The best approach to politics and life in general is to listen, particularly to those who have a different view, try to understand their life stories and avoid attributing bad motives. This may lead to occasional disappointments, but for the most part it adds richness and wisdom to life.

In today’s political world this view may seem naive. It has not been a model for recent success. Success seems to require personal attacks, disrespect for your opponent, name-calling and demagoguery. Remember “Lying Ted,” “Little Marco” and “Hillary for Prison”.

Temporary success does not mean that these tactics are right or will result in ultimate success. In the long run, most of us will be drawn to the American story that unites us by our shared values. Whether we are Republicans, Democrats, whatever our ethnicity, we are bound by a common destiny.

This is not the first time that political fever has been high. We have always found a way to live with our differences and move forward. Eventually, we will find our way back to a saner political world. Joplin has not been entirely protected from divisive madness. For example, a local mosque was burned to the ground, but this depravity was universally condemned. Although extreme and corrosive political views lurk in the background, this poison has not taken over the local public debate. In our city councils, school boards, churches, civic organizations and in our neighborhoods, we seem to maintain civility and express our differences with respect for diverse points of view.

This is why I was troubled by a recent opinion column in The Joplin Globe by Geoff Caldwell, a local columnist and opinion leader. On Oct. 15, Caldwell, who has compelling rhetorical skills, used his gifts to picture the debate of right versus left as a battle of “facts and reason on one side and feelings and emotion on the other.” He charged that “if there is anything the left does well, it’s manipulating minds to dutifully fall into ideological lines.” I could write this off to hyperbolic partisan rhetoric except for his closing exhortation that “the time for compromise has passed.”

Caldwell has been building to this climax for several months. On July 23, when three Republican senators broke with their party on the vote to repeal the Affordable Care Act, he accused them of “betrayal” and “cowardice.”

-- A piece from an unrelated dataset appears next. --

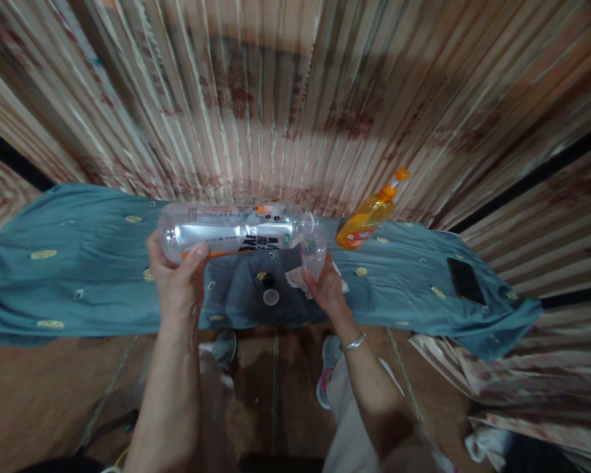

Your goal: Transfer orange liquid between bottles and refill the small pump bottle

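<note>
My left hand (177,276) grips the base end of a large clear plastic bottle (231,228), held on its side with the mouth to the right. My right hand (328,289) holds a small clear bottle (314,253) upright, just under the big bottle's mouth. Both are above a surface covered with a blue-green cloth (79,269). On the cloth below lie a white bottle cap (270,297), a small dark cap (268,280) and a crumpled white tissue (295,279).
An orange dish-soap bottle (369,213) with an orange cap stands at the back right. A black phone (465,280) lies on the cloth at the right. Striped curtains (295,98) hang behind. My shoes (225,348) are on the brown floor below.
</note>
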### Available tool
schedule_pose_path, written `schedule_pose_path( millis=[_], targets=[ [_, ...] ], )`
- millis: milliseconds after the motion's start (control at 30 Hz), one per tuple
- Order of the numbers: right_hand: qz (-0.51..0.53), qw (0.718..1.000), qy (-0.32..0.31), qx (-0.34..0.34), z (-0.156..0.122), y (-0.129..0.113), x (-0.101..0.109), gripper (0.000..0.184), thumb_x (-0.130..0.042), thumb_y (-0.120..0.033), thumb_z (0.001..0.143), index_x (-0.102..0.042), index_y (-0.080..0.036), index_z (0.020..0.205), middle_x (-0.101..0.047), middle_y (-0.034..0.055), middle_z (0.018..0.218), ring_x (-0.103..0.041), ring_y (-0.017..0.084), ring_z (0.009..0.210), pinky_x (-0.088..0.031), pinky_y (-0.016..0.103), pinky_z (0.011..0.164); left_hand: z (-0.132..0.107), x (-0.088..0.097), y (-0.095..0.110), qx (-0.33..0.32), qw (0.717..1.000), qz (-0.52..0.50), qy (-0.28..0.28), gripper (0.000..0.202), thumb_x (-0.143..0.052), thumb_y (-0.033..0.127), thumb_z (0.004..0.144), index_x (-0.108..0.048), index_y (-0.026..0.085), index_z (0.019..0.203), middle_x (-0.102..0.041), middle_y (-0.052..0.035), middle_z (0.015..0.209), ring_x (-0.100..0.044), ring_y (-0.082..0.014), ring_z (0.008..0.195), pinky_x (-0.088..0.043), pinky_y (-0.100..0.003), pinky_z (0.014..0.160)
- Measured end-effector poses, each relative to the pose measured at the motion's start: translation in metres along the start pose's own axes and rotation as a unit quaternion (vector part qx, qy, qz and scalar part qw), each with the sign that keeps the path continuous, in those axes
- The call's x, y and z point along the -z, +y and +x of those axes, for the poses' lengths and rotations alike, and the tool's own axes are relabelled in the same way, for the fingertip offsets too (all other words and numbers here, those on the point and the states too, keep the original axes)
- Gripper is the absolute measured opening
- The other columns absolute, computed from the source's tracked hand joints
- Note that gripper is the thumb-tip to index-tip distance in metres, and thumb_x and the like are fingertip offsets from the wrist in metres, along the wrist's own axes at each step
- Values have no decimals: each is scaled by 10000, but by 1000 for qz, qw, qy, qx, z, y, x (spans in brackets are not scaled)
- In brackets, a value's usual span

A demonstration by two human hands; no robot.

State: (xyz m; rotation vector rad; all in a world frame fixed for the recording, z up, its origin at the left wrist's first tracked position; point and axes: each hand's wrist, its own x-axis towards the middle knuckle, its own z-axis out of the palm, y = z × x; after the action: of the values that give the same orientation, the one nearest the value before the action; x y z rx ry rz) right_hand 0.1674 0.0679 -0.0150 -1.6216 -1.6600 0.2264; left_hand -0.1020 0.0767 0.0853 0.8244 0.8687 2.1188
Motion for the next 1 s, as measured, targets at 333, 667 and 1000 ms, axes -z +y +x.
schedule_pose_path(
  millis=[333,667,1000],
  targets=[
    [-4,1000,12,-19,-1,0,-2,689,-628,-389,893,-442,-68,1472,-711,294,1259,-725,390,1118,-577,612,973,0,-1,-1,-9,1000,6,-6,673,-1007,297,384,-672,241,965,-691,51,875,-636,-109,744,-545,-208,620],
    [2,1000,18,-6,-1,0,-2,685,-602,-401,895,-443,-62,1468,-714,296,1248,-720,397,1117,-568,633,974,0,0,-1,-6,1000,9,1,675,-1002,292,393,-676,254,982,-703,50,884,-635,-104,725,-557,-211,619],
    [2,1000,9,-21,-1,-3,0,665,-638,-341,892,-444,-83,1473,-723,276,1255,-725,382,1138,-573,584,990,0,1,-1,-13,1000,21,-16,686,-1011,345,417,-668,257,1005,-675,42,930,-623,-104,772,-548,-213,674]
  ],
)
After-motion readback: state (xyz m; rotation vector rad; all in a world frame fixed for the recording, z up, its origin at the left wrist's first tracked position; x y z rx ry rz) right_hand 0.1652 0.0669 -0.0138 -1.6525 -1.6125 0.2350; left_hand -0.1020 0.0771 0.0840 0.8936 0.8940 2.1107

On July 30, he wrote about his particular disgust for Sen. John McCain, suggesting that because he was a POW, he had an attitude of entitlement. He attacked Sen. McCain for his lack of “courage” and a betrayal of his party. Whatever you may think of John McCain and his politics, mocking his political independence is the type of personal attack that exemplifies what is worst in our politics and in the media.

Caldwell continued with his hyperpartisan tone in his article of Oct. 29, “Orange is a new color of hope.” He fancifully imagined Hillary Clinton in an orange prison jumpsuit because her campaign continued opposition research that had been started by Donald Trump’s Republican opponents in the 2016 primary.

We have unprincipled politicians, shock jock media stars and Russian trolls on Facebook trying to make us turn on each other for selfish personal gain. We do not need more voices with such divisive clamor.

Geoff Caldwell’s hyperpartisanship is wrong for our country and wrong for Southwest Missouri. Casting good faith political differences as epic battles between good and evil is not helpful. Demonizing those who seek compromise does not represent the best of our American legacy. This extremist rhetoric drives us to our tribal corners and corrupts and paralyzes our political process. This is a time when we face daunting challenges, and we cannot afford this toxic rancor. If we are going to keep America great, we need to be true to our time honored American values of tolerance and respect for each other and for our diverse points of view. We must realize that in a democracy, you never get everything you want, and it is never too late for compromise.

Charles Buchanan is a Joplin attorney.